An intriguing supergroup featuring pastoral electronica producer Luke Abbott, Jack Wyllie from Portico Quartet and Laurence Pike, the inventive drummer from PVT. The resulting meditative, synth heavy music is refreshingly far from anything these musicians have done before.
Teresa Winter - What The Night Is For (The Death Of Rave)
Deeply unsettling and nightmarish dissonant crescendos.
Thalia Zedek Band - Fighting Talk (Drag City)

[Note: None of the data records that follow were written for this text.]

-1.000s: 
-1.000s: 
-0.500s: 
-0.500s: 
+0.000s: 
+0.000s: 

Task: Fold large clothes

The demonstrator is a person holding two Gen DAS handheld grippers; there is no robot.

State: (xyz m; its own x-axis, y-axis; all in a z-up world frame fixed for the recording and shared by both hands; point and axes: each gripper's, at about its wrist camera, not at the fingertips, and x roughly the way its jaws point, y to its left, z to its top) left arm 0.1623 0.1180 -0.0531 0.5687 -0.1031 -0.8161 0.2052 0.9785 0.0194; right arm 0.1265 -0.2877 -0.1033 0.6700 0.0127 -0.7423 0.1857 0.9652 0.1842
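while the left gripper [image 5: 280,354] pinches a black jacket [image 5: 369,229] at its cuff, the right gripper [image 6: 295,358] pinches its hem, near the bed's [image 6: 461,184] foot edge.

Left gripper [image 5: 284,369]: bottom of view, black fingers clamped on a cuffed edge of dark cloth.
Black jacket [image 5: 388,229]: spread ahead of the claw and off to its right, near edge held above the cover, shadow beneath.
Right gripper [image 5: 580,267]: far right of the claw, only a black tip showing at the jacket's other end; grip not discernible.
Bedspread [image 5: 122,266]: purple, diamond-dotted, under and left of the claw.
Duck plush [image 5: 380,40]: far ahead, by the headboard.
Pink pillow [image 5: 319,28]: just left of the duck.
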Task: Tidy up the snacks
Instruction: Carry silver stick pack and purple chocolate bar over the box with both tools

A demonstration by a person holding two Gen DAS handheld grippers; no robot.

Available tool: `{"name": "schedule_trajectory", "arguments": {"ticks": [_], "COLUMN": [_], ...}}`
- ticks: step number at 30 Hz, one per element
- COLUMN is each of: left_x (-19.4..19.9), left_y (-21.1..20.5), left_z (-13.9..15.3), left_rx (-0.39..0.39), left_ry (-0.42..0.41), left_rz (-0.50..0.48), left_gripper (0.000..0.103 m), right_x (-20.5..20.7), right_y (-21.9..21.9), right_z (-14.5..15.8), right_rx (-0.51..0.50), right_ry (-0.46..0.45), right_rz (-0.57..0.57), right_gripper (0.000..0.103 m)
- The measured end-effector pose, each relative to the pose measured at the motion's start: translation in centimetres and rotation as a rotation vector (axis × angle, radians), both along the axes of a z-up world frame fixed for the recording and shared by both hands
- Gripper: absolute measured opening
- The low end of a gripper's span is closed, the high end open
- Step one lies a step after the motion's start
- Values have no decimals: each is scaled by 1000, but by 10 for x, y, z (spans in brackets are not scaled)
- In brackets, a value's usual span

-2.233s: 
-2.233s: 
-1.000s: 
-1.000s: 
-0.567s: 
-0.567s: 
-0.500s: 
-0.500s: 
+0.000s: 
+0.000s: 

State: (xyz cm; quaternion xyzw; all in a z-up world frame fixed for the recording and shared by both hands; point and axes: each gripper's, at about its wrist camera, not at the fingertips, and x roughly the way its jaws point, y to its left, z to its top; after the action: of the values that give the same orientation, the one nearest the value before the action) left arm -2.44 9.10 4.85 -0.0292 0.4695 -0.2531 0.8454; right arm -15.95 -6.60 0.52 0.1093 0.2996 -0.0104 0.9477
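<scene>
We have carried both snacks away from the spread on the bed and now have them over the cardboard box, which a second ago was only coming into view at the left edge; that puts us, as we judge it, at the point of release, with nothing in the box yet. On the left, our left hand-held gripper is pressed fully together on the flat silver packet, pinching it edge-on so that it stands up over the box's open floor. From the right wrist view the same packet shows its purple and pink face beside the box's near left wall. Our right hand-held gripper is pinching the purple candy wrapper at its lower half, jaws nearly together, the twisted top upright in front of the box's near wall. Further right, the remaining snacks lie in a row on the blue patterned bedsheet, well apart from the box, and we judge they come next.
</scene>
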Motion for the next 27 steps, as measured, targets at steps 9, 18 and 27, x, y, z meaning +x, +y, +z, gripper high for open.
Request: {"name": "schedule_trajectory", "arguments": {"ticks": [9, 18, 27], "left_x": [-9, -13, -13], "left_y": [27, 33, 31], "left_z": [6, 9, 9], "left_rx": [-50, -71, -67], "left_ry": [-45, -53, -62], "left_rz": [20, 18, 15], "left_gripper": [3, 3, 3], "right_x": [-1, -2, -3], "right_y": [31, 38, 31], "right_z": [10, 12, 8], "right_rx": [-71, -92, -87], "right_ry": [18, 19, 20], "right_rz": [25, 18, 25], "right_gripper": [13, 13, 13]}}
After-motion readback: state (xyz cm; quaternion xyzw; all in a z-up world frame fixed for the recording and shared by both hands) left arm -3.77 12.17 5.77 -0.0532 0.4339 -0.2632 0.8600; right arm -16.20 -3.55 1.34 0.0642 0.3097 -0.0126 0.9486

Another set of daring, excoriating music from Thalia Zedek, who continues to breathe new, brave life into the rock band format.
Thandi Ntuli - Exiled (Self released)
A substantial and assured work from the South African pianist and vocalist.
The Body - I Have Fought Against It, But I Can't Any Longer (Thrill Jockey)
Superb title presaging some heavy and visceral music.
The Breeders - All Nerve (4AD)
There could hardly have been a more welcome comeback in 2018, and All Nerve is refreshingly, bracingly alive.
The Cradle - Bag of Holding (NNA Tapes)
Beautiful, delicately ornate song narratives from New York musician Paco Cathcart.
The Dead Tongues - Unsung Passage (Psychic Hotline)
This one seems to have slipped under the radar a bit, but it's a wonderfully captivating set of country tinged songs.
The Good, The Bad and The Queen - Merrie Land (Parlophone)
Damon Albarn's detractors remain vocal, but this strange mix of English folklore and myth making with the Afrobeat grooves of Tony Allen is undeniably potent and mysterious.
The Internet - Hive Mind (Columbia)
Forward and imaginative neo soul with the deep glow of a lava lamp.
**The Necks - Body (ReR)**
Just when you think The Necks have covered just about every angle for their meditative improvisations, they return with a slightly different perspective. Body's insistent but fluttery groove hints at Laughing Stock-era Talk Talk.
The Nels Cline 4 - Currents, Constellations (Blue Note)
Nels Cline's new band has a dream line-up - a dual guitar frontline with Cline and Julian Lage, ably supported by a nimble rhythm section of Scott Colley and Tom Rainey. This is biting, nimble improvisation.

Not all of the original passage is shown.